Working from the entries below, count every line that includes the word "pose". Return the figure alone.
··········
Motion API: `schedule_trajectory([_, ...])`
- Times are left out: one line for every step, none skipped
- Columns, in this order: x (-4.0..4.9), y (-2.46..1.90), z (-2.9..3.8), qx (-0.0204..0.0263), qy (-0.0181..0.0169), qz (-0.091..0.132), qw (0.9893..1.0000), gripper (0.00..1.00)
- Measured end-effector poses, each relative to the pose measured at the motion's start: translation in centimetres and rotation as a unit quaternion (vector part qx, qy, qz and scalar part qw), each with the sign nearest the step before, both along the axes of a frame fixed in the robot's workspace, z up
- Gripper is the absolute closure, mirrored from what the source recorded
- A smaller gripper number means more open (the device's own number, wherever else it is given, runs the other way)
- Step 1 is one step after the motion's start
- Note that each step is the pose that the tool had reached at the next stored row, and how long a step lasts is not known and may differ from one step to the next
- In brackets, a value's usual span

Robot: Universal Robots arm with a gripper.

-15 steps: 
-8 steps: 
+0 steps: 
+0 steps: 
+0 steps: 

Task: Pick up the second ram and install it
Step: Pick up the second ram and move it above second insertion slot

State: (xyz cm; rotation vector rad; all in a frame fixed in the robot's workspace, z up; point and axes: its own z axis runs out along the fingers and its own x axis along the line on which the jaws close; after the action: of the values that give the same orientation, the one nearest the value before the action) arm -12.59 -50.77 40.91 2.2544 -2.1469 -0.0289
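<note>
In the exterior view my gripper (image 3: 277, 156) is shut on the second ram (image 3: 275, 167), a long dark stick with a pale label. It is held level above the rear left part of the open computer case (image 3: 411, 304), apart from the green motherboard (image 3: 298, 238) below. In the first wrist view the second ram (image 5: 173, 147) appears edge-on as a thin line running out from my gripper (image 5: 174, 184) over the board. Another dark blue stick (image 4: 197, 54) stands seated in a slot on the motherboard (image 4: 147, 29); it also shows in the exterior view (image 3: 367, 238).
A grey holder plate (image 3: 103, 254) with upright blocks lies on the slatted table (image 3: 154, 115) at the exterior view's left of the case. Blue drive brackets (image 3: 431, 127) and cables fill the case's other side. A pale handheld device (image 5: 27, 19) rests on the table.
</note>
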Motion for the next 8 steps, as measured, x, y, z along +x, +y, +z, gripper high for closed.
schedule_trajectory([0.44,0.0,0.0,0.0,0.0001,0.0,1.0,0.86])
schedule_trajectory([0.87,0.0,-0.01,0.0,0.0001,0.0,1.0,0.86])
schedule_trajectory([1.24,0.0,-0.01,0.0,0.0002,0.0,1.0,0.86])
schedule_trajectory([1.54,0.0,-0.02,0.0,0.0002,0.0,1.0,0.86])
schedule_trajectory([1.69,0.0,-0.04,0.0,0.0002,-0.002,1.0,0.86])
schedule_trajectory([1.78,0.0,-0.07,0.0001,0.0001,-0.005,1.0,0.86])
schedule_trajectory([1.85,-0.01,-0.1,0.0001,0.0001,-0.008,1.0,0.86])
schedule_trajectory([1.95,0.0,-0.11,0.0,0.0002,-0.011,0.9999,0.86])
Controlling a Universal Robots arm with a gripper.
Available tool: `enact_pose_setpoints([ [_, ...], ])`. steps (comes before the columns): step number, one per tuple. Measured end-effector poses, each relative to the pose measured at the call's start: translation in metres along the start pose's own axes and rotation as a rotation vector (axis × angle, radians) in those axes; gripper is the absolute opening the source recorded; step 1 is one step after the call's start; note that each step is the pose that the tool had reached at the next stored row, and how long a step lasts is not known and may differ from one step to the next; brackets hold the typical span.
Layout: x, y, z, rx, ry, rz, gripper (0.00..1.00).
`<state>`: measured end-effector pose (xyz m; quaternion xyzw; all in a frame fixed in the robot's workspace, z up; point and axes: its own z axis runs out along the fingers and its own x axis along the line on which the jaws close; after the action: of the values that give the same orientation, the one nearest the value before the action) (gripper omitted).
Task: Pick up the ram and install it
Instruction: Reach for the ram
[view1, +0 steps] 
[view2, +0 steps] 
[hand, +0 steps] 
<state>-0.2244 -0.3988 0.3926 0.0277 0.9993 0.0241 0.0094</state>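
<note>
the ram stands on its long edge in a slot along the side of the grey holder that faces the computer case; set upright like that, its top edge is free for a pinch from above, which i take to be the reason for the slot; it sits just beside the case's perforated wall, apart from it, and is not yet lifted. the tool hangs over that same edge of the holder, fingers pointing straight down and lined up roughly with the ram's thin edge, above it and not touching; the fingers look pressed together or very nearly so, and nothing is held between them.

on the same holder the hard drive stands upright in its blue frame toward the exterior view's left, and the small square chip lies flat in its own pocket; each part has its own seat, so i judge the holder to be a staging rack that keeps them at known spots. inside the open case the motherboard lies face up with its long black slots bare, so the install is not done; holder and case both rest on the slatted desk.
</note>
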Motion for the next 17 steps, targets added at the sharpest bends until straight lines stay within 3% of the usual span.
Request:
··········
▶ _EXPECTED OUTPUT_:
4